Zurich’s Admirable Beethoven From Fabio Luisi and Beatrice Rana

SwitzerlandSwitzerland Beethoven: Beatrice Rana (piano), Philharmonia Zurich / Fabio Luisi (conductor), Zurich Opera House, 14.7.2019. (JR)

Fabio Luisi & Philharmonia Zurich (c) Monika Rittershaus

Beethoven – Piano Concerto No.1 Op.15; Symphony No.3 (‘Eroica’) Op.55

On the very last day of the opera house season, General Music Director Fabio Luisi brought us an all-Beethoven concert, a year ahead of the inevitable whole year of 250-year birthday anniversary celebrations. There was much to admire in this enjoyable concert. The orchestra (named the Philharmonia Zurich for better marketing purposes) was brought out of the pit, onto the stage, for their moments in the limelight.

First, though, it was time for the soloist to shine. This was my first chance, but certainly not my last, to see and hear young Italian pianist Beatrice Rana; reviews of her Proms debut in 2017 and Wigmore Hall recital a few months ago were glowing in praise. I would probably have preferred to hear her in a more mature, a more substantial Beethoven piano concerto than his First, something less in the shadow of Mozart (actually, Beethoven wrote the Second before the First – he just gave the First to the printers first). Beethoven himself wrote to his publishers Breitkopf & Härtel that his first two piano concertos were not of the finest order.

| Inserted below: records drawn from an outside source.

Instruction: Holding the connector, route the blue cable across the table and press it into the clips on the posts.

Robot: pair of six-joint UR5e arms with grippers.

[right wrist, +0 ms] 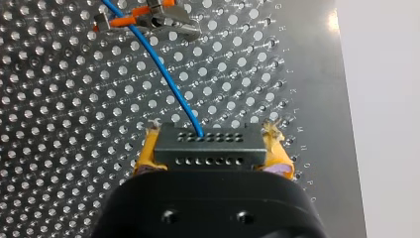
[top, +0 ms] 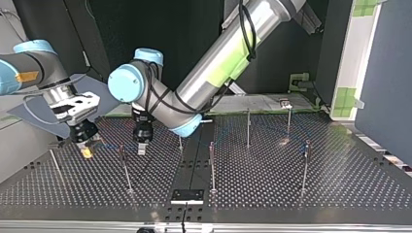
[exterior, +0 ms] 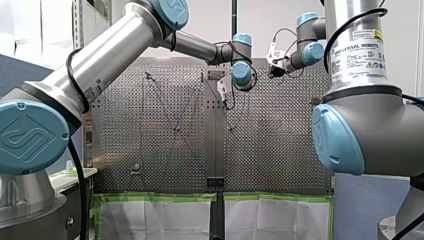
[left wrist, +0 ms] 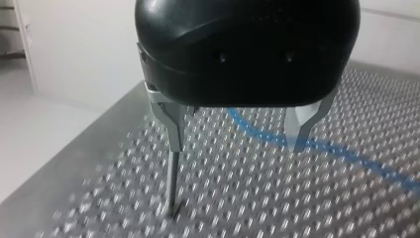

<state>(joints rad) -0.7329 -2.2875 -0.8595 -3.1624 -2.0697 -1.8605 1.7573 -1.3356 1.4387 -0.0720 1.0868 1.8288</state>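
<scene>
Connector [right wrist: 208,145] clamped between right fingers [right wrist: 278,151]; blue cable [right wrist: 163,74] runs ahead.

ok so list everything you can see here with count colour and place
table: one, perforated metal
posts: several, thin metal, upright on table
plate: one, black, top view's near edge
connector: one, dark grey, between right pincer pads
cable: one, blue, from connector across table
clip: at least one, metal and orange, beside cable ahead of right pincer
left pincer: black, metal fingers, open above table
right pincer: yellow pads, shut on connector
</scene>
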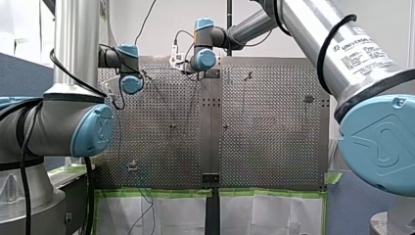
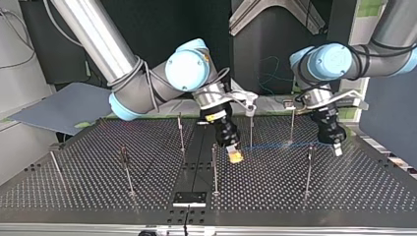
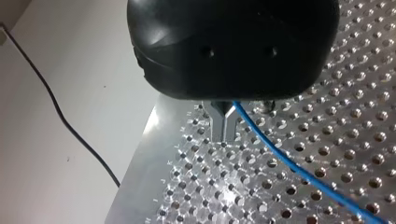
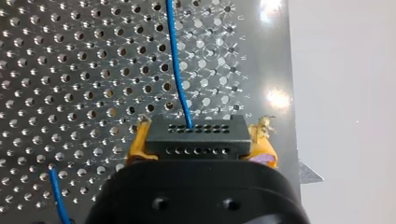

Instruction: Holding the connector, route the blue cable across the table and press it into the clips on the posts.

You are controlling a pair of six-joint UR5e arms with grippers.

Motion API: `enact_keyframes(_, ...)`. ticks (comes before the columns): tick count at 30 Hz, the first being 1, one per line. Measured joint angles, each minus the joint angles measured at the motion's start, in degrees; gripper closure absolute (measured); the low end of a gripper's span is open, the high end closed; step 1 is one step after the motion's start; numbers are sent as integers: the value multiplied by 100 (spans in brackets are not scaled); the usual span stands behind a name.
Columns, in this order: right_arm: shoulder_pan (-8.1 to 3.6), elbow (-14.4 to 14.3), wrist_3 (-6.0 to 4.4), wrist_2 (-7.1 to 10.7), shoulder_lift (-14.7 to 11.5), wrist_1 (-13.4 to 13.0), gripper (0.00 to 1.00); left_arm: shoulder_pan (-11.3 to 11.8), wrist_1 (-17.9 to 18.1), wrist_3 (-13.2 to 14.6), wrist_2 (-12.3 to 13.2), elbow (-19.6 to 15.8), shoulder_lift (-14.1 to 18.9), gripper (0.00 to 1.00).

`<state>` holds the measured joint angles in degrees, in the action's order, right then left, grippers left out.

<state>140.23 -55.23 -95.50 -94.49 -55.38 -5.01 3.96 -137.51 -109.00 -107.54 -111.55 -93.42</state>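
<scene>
My right gripper (image 2: pixel 235 156) is hanging low over the perforated table (image 2: pixel 98 191), just right of the middle in the top view. Its yellow pads (image 4: pixel 137 142) are clamping a black connector (image 4: pixel 196 137) by its two short ends. The blue cable (image 4: pixel 176 60) is leaving the connector's upper row of holes and running straight away from the gripper over the holed plate. A further short bit of blue cable is showing beside the gripper's body in the right wrist view.

In the top view the cable is stretching level, just above the table, from the connector rightward to my left gripper (image 3: pixel 223 135), which is standing near the table's right edge. On the way it is passing close by the feet of two thin posts (image 2: pixel 252 129); I cannot tell whether it is touching them.

The left gripper's metal fingers (image 3: pixel 217 126) are pressing together to a point just above the table. The cable is coming out at their root and slanting off across the holes, so they are pinching it.

More posts are standing upright across the table. One at the near left in the top view is carrying a dark clip (image 2: pixel 123 154) near its top, well apart from the cable. In the front view both arms are reaching to the table's far end.
</scene>
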Motion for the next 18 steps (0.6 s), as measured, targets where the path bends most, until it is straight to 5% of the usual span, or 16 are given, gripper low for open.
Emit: enact_keyframes(18, 31, 278, 87, -9, 360, 78, 100, 230, 38, -49, 421, 316, -417, 100)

Rana gave us a very thoughtful and sensitive performance to please the ear. She started the opening movement with the very lightest of touch, but then, as the movement progressed, it was clear there would be no denying her technical skills. She was particularly attentive to tone colour, this being intelligent playing of the highest order, remarkable for one so young: she is still only 26. Rana let the music unfold gracefully; she is not going to be a tub-thumper. The slow movement also benefitted from the most delicate of openings, which kept the audience’s attention rapt. In the final movement, some of the phrasing sounded remarkably almost jazz-like. Rana and Luisi were always closely attuned, Rana looking every inch Luisi’s protégée – she has recently performed this concerned in Tokyo with the NHK Symphony Orchestra under Luisi’s baton. This is a young artist who is already a very fine pianist; her experience and interpretations can only grow with time.

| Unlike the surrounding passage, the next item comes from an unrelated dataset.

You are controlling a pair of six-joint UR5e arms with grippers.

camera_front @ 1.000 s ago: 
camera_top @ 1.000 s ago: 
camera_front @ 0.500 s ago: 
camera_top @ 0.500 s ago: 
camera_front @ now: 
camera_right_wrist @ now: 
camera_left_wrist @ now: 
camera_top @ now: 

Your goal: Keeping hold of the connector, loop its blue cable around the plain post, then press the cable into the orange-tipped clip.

After the interval, the ‘Eroica’. With the enlarged orchestra taking up the first rows of the Stalls, the sound was immediate and filled the whole hall (Zurich’s opera house is small, a mere 1,100 seats – the Met is four times the size). Vigorous conducting by Luisi kept the work flowing, Luisi always looking to bring out dissonances to remind us how progressive this work must have seemed at the time (1803) to a 19th  century audience weaned on Haydn and Mozart. Beethoven’s first two symphonies are somewhat unadventurous, but his Third broke many boundaries.

The orchestra was swelled with many freelance outsiders, particularly in celli and double basses. One or two musicians stood out: principal oboist Bernhard Heinrichs shone like a beacon whenever he played; his fellow woodwind were a mite colourless in comparison. Principal cellist Lev Sivkov was a joy to watch and hear, he was attentive to all around him to keep his cello section in time. In the grandiose Funeral March there was very neat dove-tailing by the cello section with the violas. The stand-in timpanist, Mihaela Despa, was first-rate and garnered much applause.

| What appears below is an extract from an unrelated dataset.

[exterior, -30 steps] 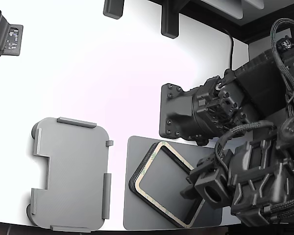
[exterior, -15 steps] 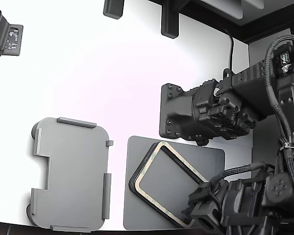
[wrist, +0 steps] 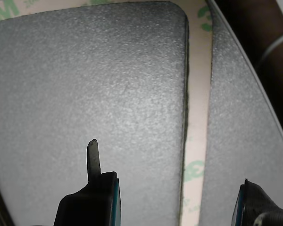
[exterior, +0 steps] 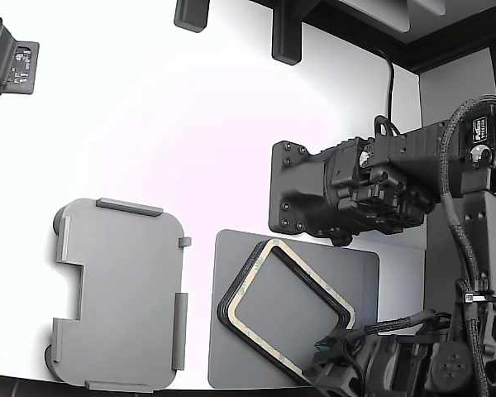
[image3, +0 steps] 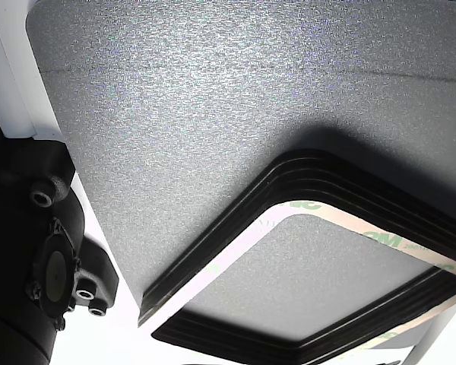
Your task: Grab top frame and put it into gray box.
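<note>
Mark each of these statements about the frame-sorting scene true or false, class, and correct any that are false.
1. The top frame lies on the pile of black-edged frames. True.
2. The gray box already holds a frame. False: it is empty.
3. In the exterior view, the gray box lies to the left of the dark gray mat. True.
4. The gripper is shut on the top frame. False: in the wrist view its fingers stand apart, one on each side of a strip of the frame, not closed on it.
5. The pile of frames sits straight on the mat, edges parallel. False: it lies turned at an angle to the mat's edges.
</note>
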Controlling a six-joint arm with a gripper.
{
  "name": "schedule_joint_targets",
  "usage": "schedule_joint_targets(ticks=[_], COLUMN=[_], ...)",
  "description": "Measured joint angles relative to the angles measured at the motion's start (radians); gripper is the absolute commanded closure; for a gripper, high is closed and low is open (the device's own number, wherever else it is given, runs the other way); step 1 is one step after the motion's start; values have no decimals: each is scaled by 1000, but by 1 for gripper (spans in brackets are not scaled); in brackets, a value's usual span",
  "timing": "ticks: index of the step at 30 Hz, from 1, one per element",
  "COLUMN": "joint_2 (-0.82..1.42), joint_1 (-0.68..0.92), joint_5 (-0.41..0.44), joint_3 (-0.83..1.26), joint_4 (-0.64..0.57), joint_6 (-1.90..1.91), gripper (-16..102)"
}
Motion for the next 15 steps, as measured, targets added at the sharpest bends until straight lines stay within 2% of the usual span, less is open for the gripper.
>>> schedule_joint_targets(ticks=[5,15], joint_2=[-38,-54], joint_1=[14,37], joint_5=[14,2], joint_3=[-11,2], joint_4=[-31,-86], joint_6=[-6,6], gripper=[-7,-7])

The horns fared quite well in their exposed contribution to the jaunty Scherzo and, in the Finale, there was plenty of heroic heft from the brass for the coda, sending both the audience and the orchestra away on a musical high note for well-earned summer holidays (for some, a final performance of Elektra in the evening still to come).

Luisi proved yet again how important it is to keep an opera orchestra on its symphonic toes, something his successor (from 2021) Gianandrea Noseda will certainly be keen to continue.

Luisi left the stage wishing all a happy summer. For us, until the Lucerne Festival starts at the end of August, we shall have to console ourselves with the passive though admirable pleasures of listening to the Proms on BBC Radio 3.